PROMPT: Repeat the data word for word, excluding every picture.
╔══
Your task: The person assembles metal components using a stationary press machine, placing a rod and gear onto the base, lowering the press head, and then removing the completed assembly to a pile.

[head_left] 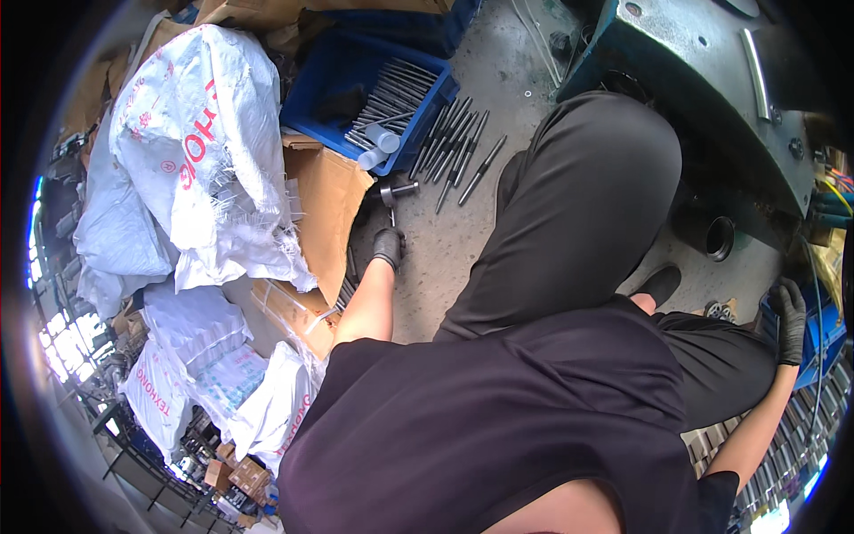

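Note:
My left hand [389,246], in a dark grey glove, reaches down beside the cardboard flap. Its fingers are closed round the thin shank of a dark metal tool [387,192] with a round head and a short rod sticking out to the right. The exact kind of tool is unclear. Several slender metal rods with dark middles [455,147] lie on the floor just beyond it. My right hand [789,320], gloved too, is far out to the right beside my knee, next to a blue crate [814,343]. Its fingers look stretched out, with nothing seen in them.
A blue bin [311,116] at the back holds many similar rods and two clear plastic cylinders [381,138]. White woven sacks [205,133] and an open cardboard box [325,209] crowd the left. A green machine base [685,71] stands far right, a dark hollow cylinder [707,233] below it.

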The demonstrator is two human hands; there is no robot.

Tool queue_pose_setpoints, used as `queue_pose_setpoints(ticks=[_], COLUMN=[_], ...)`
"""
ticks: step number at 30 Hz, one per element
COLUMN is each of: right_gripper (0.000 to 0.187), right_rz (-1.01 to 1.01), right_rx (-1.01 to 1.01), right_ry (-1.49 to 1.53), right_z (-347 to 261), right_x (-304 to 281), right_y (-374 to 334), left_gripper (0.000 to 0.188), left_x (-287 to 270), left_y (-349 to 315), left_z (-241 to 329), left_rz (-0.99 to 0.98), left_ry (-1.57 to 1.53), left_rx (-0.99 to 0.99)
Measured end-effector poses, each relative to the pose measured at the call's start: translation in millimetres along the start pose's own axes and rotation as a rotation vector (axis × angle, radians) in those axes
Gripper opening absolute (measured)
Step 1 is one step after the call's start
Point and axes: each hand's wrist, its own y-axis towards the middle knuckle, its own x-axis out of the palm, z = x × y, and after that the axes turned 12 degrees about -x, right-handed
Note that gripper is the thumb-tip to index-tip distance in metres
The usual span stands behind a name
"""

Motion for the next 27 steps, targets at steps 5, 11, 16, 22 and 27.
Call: queue_pose_setpoints(ticks=[5, 11, 16, 22, 27], right_gripper=[0.032, 0.039, 0.040, 0.036, 0.027], right_rz=[0.036, -0.010, -0.007, -0.031, -0.135], right_rx=[-0.007, -0.052, -0.085, -0.187, -0.402], right_ry=[-0.096, -0.134, -0.140, -0.091, -0.463], right_z=[-6.5, -8.2, -39.4, -49.8, -80.2], right_x=[-26.5, -16.0, -5.1, 1.3, 44.1], right_y=[-21.6, -12.6, -38.9, -55.3, -62.4], left_gripper=[0.007, 0.007, 0.011, 0.026, 0.029], left_x=[22.0, -56.7, -65.3, -69.7, -51.2], left_y=[-48.7, -83.2, -88.9, -126.3, -210.3], left_z=[18.1, 129.3, 113.4, 71.9, 64.4], left_rz=[-0.380, -0.395, -0.137, -0.028, -0.209], left_ry=[-0.639, -0.447, 0.081, 0.900, 0.486], left_rx=[-0.028, -0.067, 0.117, 0.617, 0.396])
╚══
FINISHED TASK:
Your task: The person assembles metal components using a stationary press machine, placing a rod and gear onto the base, lowering the press head, and then removing the completed assembly to a pile.

[head_left] 

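Note:
My left hand [389,246], in a dark grey glove, reaches down beside the cardboard flap. Its fingers are closed round the thin shank of a dark metal tool [387,192] with a round head and a short rod sticking out to the right. The exact kind of tool is unclear. Several slender metal rods with dark middles [455,147] lie on the floor just beyond it. My right hand [789,320], gloved too, is far out to the right beside my knee, next to a blue crate [814,343]. Its fingers look stretched out, with nothing seen in them.
A blue bin [311,116] at the back holds many similar rods and two clear plastic cylinders [381,138]. White woven sacks [205,133] and an open cardboard box [325,209] crowd the left. A green machine base [685,71] stands far right, a dark hollow cylinder [707,233] below it.
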
The demonstrator is two human hands; there is no robot.

Tool queue_pose_setpoints, used as `queue_pose_setpoints(ticks=[_], COLUMN=[_], ...)`
"""
ticks: step number at 30 Hz, one per element
COLUMN is each of: right_gripper (0.000 to 0.187), right_rz (-1.01 to 1.01), right_rx (-1.01 to 1.01), right_ry (-1.49 to 1.53), right_z (-347 to 261), right_x (-304 to 281), right_y (-374 to 334), left_gripper (0.000 to 0.188), left_x (-287 to 270), left_y (-349 to 315), left_z (-241 to 329), left_rz (-0.99 to 0.98), left_ry (-1.57 to 1.53), left_rx (-0.99 to 0.99)
Measured end-effector poses, each relative to the pose measured at the call's start: translation in millimetres along the start pose's own axes and rotation as a rotation vector (axis × angle, radians) in those axes
Gripper opening absolute (measured)
Step 1 is one step after the call's start
Point and axes: each hand's wrist, its own y-axis towards the middle knuckle, its own x-axis out of the palm, z = x × y, and after that the axes turned 12 degrees about -x, right-handed
Note that gripper is the thumb-tip to index-tip distance in metres
The usual span stands behind a name
"""

Motion for the next 27 steps, targets at steps 5, 11, 16, 22 and 27.
Call: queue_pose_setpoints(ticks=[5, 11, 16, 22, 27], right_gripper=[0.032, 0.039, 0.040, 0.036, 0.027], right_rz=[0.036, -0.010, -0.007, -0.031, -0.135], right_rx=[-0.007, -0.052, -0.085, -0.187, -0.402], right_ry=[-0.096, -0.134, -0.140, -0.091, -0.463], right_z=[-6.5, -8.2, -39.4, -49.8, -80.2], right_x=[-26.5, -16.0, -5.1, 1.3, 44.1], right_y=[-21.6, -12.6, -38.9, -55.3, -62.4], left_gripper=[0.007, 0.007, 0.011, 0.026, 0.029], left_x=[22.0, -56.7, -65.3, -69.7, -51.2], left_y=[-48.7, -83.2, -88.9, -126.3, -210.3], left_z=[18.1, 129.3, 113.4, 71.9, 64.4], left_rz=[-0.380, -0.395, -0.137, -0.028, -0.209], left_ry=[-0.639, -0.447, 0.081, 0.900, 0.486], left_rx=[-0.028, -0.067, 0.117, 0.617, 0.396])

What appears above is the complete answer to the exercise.